She turned away from the apple pie in the window and stared across the room as tears filled her eyes. Everything was exactly the same as it had always been - the "beast" stood humming near the back door, the red chrome rimmed tables contained its trademark bowl of red delicious apples, the black and white checkered floor intact minus a few markings of time. But yet, everything was different. The single speaker dial radio was silent, with refrains of Frankie Valley and Elvis only a faded memory. The double oven that finished countless meat-loafs and Thanksgiving turkeys was eerily cold. It was as if the life she had formerly known, had never existed. Tears streamed down her face, as she allowed her head to fall into her hands for comfort.
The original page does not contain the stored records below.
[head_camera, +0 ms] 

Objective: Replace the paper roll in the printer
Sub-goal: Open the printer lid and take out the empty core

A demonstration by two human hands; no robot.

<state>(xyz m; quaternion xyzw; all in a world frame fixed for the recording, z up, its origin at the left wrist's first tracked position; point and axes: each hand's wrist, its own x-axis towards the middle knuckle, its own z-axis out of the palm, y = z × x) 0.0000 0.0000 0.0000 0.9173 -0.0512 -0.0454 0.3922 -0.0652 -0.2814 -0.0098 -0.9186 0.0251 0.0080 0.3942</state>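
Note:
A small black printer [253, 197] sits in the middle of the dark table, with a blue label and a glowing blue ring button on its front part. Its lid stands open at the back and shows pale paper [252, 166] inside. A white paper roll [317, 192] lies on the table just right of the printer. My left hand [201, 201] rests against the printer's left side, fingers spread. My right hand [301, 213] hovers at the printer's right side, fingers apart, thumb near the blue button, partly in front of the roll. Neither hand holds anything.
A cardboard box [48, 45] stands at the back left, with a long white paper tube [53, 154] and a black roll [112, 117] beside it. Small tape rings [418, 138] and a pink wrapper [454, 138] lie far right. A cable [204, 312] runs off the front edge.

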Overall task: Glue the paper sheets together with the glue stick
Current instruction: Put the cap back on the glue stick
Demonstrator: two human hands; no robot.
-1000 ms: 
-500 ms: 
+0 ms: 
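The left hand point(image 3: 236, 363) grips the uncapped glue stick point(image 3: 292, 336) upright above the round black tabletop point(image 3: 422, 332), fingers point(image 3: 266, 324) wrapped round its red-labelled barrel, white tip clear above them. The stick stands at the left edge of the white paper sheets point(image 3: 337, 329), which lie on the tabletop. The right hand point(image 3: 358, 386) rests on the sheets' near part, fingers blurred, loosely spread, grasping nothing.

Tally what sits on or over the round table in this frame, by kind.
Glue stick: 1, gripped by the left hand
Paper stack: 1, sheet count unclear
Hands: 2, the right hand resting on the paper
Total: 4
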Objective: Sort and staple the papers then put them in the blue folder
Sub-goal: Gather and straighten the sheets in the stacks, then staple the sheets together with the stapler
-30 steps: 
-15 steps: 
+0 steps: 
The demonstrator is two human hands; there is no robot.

Once composed, she instinctively looked down at her hands. They looked just like her mother's. She had never really stopped to notice that before. She had spent most of her life trying to escape her mother's ideals, her advice, her guidance and at times her shadow. But there, in that little red kitchen she realized that it was impossible.
She knew what she had to do. She drug one of the red vinyl chairs from the table, missing her mother's ever present gardening clogs, in front of "the beast" in order to reach the high cupboards above it. Shaking slightly, she removed her shoes, climbed up on the chair, reached inside this seldom opened cupboard and grabbed down a well worn copy of her mother's favorite Betty Crocker cookbook. She carefully climbed down and she flipped through its time faded pages and placed it carefully on the counter. Walking slowly to the chrome and red table, she picked up that bowl of ever present red delicious apples and began peeling.
"I'm going to make and apple pie..." she thought to herself.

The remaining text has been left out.